Hm. I was just thinking about that. My favorite ... See, because I['ve] done a lot of tattoos. My favorite celebrity client ... I remember Desiigner.

Ceaser Emanuel reveals what's next for him


I remember when he came in with his pandas. He was funny.

Yeah. That's a really good one.

Desiigner was funny cause he had his pandas and they [were] all dancing and I was at concert. That was a memorable day. Because I'm remembering now we [were] always dancing with the pandas because pandas [are] bad.

Oh, I love it. What's next for you, and for the shop and the show?

Well, I'm one of the people that likes looking into the future. So, right now, I'm building shops and I'm doing all this like ... I already see my vision as far as the tattoo industry. I got "Tattoo Titans," it's about to come out.
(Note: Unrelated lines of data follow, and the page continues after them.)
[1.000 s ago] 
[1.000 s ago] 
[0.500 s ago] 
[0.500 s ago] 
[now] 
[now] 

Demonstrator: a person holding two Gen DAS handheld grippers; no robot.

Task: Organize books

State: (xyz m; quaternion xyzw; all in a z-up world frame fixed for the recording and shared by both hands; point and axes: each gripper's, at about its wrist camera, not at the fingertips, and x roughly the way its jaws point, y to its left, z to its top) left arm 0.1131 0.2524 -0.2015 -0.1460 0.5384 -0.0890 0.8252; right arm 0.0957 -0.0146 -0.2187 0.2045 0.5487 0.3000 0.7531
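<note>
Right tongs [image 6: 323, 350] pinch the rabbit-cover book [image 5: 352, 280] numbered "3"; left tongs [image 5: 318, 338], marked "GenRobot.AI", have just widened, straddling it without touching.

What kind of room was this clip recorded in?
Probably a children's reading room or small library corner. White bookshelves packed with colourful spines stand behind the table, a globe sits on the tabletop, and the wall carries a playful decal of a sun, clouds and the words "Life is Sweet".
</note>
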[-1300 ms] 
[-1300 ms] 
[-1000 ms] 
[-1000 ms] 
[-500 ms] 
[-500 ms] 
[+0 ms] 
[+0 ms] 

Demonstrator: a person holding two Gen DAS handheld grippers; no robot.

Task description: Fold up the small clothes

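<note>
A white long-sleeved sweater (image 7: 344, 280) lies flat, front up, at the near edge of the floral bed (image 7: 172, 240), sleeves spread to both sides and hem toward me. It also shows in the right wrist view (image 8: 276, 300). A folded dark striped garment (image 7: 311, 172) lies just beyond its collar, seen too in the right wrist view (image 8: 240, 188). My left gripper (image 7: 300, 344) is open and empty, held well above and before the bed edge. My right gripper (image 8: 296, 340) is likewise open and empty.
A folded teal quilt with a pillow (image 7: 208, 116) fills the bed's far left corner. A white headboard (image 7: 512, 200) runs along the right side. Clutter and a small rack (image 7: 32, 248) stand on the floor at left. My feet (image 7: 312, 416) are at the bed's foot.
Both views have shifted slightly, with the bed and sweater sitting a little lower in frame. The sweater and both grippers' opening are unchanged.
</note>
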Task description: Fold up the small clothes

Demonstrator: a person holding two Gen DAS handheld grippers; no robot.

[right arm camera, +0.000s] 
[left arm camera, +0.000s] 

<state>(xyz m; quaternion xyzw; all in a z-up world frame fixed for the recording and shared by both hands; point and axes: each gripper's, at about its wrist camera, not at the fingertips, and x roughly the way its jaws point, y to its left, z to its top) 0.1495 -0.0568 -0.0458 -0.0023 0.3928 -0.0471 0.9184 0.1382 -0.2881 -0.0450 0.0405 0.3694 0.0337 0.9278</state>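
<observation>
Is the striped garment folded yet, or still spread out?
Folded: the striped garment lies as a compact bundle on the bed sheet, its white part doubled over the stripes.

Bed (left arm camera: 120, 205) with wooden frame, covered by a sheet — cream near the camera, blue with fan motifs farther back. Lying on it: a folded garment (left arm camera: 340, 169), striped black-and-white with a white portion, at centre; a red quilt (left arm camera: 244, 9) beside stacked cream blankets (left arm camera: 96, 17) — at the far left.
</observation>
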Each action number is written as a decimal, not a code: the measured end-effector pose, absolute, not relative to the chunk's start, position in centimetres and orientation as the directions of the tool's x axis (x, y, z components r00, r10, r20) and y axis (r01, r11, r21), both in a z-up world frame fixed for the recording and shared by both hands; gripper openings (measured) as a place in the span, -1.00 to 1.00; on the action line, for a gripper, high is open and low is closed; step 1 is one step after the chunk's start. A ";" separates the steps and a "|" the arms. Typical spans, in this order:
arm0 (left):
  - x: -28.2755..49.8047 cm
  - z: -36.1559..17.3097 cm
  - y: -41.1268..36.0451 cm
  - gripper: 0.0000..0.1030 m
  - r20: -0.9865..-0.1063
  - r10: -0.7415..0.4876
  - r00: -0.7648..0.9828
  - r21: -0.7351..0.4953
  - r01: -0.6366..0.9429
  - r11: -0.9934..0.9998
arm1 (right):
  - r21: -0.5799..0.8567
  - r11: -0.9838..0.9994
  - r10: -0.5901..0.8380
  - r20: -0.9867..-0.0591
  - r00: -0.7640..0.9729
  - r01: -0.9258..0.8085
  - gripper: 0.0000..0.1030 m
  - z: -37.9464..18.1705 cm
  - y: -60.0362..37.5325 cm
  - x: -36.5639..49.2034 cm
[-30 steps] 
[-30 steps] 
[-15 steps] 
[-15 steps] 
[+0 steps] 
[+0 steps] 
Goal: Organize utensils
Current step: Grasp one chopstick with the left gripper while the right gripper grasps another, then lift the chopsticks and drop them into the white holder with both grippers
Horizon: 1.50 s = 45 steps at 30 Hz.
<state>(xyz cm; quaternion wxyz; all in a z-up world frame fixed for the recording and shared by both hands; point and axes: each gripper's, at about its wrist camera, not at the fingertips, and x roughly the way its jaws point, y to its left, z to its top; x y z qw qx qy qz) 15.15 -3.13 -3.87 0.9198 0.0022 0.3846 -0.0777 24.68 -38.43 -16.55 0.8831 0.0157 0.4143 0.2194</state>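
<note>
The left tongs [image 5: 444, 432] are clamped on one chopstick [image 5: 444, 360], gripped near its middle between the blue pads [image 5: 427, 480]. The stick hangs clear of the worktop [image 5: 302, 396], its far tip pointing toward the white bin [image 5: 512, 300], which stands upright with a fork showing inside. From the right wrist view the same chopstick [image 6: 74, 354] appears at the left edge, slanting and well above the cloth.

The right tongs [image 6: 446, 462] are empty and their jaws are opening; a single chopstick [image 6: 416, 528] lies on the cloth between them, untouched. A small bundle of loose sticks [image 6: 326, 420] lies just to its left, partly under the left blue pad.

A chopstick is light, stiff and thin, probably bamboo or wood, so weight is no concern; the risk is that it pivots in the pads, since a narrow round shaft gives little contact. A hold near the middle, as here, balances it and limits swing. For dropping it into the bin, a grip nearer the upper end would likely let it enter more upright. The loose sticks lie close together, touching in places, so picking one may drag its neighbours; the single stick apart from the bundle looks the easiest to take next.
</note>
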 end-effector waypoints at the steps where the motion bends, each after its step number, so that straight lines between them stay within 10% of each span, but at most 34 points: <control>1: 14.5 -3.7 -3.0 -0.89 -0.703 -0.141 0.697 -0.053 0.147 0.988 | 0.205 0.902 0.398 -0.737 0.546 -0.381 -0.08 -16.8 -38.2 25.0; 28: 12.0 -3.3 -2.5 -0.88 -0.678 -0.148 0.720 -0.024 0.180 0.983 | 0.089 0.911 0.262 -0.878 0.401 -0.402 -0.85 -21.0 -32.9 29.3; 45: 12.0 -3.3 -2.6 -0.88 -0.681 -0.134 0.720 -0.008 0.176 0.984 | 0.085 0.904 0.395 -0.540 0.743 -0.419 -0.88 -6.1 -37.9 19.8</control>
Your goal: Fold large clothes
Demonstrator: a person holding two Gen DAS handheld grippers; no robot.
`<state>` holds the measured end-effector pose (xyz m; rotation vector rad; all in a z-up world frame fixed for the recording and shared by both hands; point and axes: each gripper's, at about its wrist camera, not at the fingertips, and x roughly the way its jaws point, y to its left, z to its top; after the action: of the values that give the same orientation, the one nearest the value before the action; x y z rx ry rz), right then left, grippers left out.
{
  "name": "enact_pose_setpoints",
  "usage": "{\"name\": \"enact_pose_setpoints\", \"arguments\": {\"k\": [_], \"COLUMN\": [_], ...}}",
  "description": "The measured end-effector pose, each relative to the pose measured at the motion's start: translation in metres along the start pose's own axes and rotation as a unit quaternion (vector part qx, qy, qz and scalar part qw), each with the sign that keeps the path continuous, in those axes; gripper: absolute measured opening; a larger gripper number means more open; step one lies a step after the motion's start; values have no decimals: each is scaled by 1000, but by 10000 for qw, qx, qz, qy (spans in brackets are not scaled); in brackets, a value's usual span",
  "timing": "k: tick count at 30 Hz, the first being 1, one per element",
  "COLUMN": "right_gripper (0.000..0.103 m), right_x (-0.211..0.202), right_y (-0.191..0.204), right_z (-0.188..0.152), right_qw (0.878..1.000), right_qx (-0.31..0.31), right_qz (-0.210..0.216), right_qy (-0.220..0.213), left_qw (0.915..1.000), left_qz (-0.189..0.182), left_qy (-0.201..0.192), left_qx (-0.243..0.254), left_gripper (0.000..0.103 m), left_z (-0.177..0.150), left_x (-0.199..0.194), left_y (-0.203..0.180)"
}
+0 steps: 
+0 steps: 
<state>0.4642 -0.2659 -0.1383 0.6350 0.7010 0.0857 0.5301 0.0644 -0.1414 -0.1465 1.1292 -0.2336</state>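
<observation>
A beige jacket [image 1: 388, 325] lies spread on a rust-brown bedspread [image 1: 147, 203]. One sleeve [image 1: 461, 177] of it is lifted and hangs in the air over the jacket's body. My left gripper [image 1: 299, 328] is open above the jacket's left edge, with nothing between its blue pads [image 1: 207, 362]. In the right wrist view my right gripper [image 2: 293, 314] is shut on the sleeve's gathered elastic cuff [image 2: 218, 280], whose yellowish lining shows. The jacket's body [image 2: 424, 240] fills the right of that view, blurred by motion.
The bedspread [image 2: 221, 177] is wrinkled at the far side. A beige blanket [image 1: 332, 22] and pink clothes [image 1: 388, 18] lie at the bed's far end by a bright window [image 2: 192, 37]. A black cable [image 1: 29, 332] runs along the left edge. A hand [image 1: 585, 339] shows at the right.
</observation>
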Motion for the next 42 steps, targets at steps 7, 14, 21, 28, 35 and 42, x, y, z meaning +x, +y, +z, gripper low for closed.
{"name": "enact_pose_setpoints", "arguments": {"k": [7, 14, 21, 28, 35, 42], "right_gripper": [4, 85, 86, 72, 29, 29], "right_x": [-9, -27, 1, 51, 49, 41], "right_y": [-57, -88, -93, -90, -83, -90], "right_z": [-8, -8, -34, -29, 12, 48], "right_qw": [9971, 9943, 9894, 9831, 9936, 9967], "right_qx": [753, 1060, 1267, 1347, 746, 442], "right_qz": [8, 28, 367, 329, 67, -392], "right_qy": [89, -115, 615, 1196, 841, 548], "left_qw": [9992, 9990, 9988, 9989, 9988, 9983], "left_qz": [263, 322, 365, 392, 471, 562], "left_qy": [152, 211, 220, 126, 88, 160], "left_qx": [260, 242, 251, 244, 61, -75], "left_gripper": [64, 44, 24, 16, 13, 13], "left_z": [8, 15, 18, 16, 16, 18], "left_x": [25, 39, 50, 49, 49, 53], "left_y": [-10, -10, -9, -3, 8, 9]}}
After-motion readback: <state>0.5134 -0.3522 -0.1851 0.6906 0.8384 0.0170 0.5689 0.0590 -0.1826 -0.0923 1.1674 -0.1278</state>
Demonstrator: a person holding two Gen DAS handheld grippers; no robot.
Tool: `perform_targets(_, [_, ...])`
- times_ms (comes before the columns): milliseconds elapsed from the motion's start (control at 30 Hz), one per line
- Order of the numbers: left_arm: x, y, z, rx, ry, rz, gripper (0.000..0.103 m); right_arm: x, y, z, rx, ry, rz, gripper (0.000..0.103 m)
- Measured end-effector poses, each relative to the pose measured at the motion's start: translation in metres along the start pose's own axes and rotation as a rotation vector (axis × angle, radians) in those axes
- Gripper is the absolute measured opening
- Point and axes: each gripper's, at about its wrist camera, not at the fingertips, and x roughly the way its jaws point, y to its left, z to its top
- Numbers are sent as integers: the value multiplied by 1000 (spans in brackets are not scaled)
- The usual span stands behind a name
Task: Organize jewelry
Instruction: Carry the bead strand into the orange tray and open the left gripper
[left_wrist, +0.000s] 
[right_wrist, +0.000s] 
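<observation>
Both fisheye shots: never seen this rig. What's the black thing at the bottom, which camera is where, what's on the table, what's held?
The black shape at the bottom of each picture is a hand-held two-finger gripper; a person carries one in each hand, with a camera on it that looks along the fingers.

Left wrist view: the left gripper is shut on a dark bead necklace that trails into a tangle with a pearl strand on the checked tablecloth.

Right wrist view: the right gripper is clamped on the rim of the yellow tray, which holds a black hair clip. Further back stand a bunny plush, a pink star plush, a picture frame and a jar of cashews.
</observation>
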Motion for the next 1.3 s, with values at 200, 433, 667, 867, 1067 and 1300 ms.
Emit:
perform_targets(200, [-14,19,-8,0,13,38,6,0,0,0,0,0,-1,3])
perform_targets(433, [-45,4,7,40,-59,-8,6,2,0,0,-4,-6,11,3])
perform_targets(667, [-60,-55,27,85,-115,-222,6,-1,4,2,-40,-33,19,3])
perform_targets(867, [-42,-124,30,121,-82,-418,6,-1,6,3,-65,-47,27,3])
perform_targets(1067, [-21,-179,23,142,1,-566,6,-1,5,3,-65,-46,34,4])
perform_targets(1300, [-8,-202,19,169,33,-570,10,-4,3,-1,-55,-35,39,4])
I got "Black Ink" about to come out. I feel like my next step is developing shows after this. I've been [an] executive producer of "Black Ink Crew" for a minute now. I think I want to step out and try that. And this whole "Tattoo Titans" was something I summed up and put together. So, I think my next step is trying to really get out there with the big boys and putting out some big, big shows. You know? I don't know. Who knows? Maybe.

"Black Ink Crew: New York" airs Mondays on VH1 at 8pm ET/7pm C.